• **EXERCISE**:
The expected response is the complete listing below, restated exactly, with its pictures omitted.

• **INFORMATION PROVIDED**:
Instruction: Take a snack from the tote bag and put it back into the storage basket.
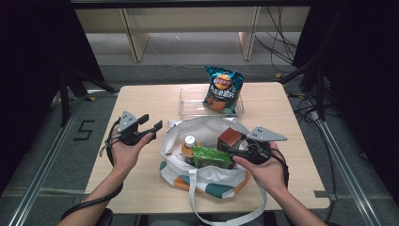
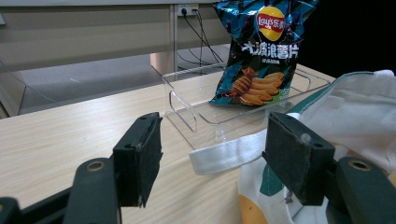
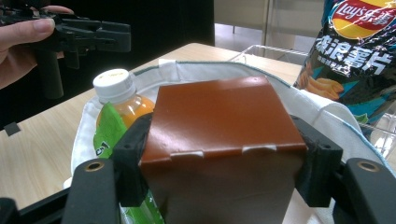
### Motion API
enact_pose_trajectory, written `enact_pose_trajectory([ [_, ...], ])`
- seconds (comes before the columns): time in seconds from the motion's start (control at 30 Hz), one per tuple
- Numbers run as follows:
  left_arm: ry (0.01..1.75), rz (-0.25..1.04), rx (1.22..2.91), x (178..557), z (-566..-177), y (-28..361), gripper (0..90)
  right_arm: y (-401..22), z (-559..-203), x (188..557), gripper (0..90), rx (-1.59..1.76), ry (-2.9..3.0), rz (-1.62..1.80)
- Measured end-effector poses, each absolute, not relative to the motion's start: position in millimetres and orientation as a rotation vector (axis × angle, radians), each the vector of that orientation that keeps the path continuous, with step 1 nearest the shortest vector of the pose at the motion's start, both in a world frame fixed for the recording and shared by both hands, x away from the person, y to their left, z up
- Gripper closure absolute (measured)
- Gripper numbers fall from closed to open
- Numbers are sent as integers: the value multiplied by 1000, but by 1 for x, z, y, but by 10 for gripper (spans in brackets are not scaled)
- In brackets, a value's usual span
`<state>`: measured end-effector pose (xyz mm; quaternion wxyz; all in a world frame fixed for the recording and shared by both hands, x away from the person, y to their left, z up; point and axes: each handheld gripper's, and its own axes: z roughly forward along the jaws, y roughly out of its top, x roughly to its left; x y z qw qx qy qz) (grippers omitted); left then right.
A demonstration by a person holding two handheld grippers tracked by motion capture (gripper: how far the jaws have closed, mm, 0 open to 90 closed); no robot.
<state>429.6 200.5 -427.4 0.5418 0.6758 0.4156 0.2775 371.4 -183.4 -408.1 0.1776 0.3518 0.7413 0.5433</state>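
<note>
A white tote bag (image 1: 214, 181) with teal and orange print lies open at the table's middle front. Inside it stand an orange drink bottle (image 1: 189, 145) with a white cap and a green packet (image 1: 211, 157). My right gripper (image 1: 235, 147) is shut on a brown box (image 1: 229, 138) (image 3: 219, 140) at the bag's mouth, its jaws pressing both sides. My left gripper (image 1: 153, 123) (image 2: 215, 158) is open and empty, held just left of the bag over its white strap (image 2: 229, 154). A blue chips bag (image 1: 223, 89) (image 2: 259, 51) stands in a clear tray (image 1: 188, 106) behind.
The tray (image 2: 187, 112) sits at the back middle of the wooden table (image 1: 141, 101). The tote's long handle (image 1: 197, 207) hangs over the front edge. Shelving and cables lie on the floor beyond the table.
</note>
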Motion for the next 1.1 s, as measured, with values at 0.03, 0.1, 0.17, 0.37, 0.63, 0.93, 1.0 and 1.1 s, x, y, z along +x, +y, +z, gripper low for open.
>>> enact_pose_trajectory([
  [0.03, 987, 660, 1606, 430, -428, 201, 356, -184, -408, 372, 360, 973, 2100, 1524],
  [0.1, 989, 660, 1607, 430, -428, 201, 356, -184, -408, 370, 367, 981, 2098, 1518],
  [0.17, 992, 661, 1605, 430, -428, 201, 356, -184, -408, 372, 374, 930, 2101, 1523],
  [0.37, 991, 660, 1609, 430, -428, 201, 357, -185, -407, 371, 386, 895, 2071, 1493],
  [0.63, 994, 657, 1604, 431, -428, 201, 358, -186, -404, 370, 388, 950, 2052, 1498],
  [0.93, 994, 659, 1607, 430, -428, 201, 358, -187, -397, 368, 388, 946, 2016, 1510],
  [1.0, 996, 658, 1604, 430, -428, 202, 358, -189, -394, 369, 388, 929, 2007, 1509],
  [1.1, 996, 660, 1604, 430, -428, 202, 358, -190, -391, 369, 388, 926, 2005, 1517],
])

• **EXERCISE SOLUTION**:
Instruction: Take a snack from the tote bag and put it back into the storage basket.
### Motion API
enact_pose_trajectory, written `enact_pose_trajectory([ [_, ...], ])`
- seconds (comes before the columns): time in seconds from the motion's start (control at 30 Hz), one per tuple
- Numbers run as follows:
  left_arm: ry (0.01..1.75), rz (-0.25..1.04), rx (1.22..2.91), x (178..557), z (-566..-177), y (-28..361), gripper (0..90)
  right_arm: y (-401..22), z (-559..-203), x (188..557), gripper (0..90), rx (-1.59..1.76), ry (-2.9..3.0), rz (-1.62..1.80)
- Measured end-effector poses, each absolute, not relative to the motion's start: position in millimetres and orientation as a rotation vector (axis × angle, radians), each the vector of that orientation that keeps the path continuous, with step 1 nearest the shortest vector of the pose at the motion's start, both in a world frame fixed for the recording and shared by both hands, x away from the person, y to their left, z up
- Gripper closure absolute (measured)
- Gripper numbers fall from closed to open
- Numbers are sent as integers: the value multiplied by 1000, but by 1 for x, z, y, but by 10 for gripper (spans in brackets are not scaled)
- In brackets, a value's usual span
`<state>`: measured end-effector pose (xyz mm; quaternion wxyz; all in a world frame fixed for the recording and shared by both hands, x away from the person, y to their left, z up; point and axes: each handheld gripper's, and its own axes: z roughly forward along the jaws, y roughly out of its top, x roughly to its left; x y z qw qx qy qz) (grippers omitted); left then right.
A demonstration by a person holding two handheld grippers tracked by motion capture (gripper: how far the jaws have closed, mm, 0 open to 90 closed); no robot.
<state>429.6 200.5 -427.4 0.5418 0.6758 0.4156 0.2775 371.4 -183.4 -408.1 0.1776 0.3518 0.7413 0.5433</state>
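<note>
A white tote bag (image 1: 214, 181) with teal and orange print lies open at the table's middle front. Inside it stand an orange drink bottle (image 1: 189, 145) with a white cap and a green packet (image 1: 211, 157). My right gripper (image 1: 235, 147) is shut on a brown box (image 1: 229, 138) (image 3: 219, 140) at the bag's mouth, its jaws pressing both sides. My left gripper (image 1: 153, 123) (image 2: 215, 158) is open and empty, held just left of the bag over its white strap (image 2: 229, 154). A blue chips bag (image 1: 223, 89) (image 2: 259, 51) stands in a clear tray (image 1: 188, 106) behind.
The tray (image 2: 187, 112) sits at the back middle of the wooden table (image 1: 141, 101). The tote's long handle (image 1: 197, 207) hangs over the front edge. Shelving and cables lie on the floor beyond the table.
</note>
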Motion for the next 1.1 s, as measured, with values at 0.03, 0.1, 0.17, 0.37, 0.63, 0.93, 1.0 and 1.1 s, x, y, z along +x, +y, +z, gripper low for open.
>>> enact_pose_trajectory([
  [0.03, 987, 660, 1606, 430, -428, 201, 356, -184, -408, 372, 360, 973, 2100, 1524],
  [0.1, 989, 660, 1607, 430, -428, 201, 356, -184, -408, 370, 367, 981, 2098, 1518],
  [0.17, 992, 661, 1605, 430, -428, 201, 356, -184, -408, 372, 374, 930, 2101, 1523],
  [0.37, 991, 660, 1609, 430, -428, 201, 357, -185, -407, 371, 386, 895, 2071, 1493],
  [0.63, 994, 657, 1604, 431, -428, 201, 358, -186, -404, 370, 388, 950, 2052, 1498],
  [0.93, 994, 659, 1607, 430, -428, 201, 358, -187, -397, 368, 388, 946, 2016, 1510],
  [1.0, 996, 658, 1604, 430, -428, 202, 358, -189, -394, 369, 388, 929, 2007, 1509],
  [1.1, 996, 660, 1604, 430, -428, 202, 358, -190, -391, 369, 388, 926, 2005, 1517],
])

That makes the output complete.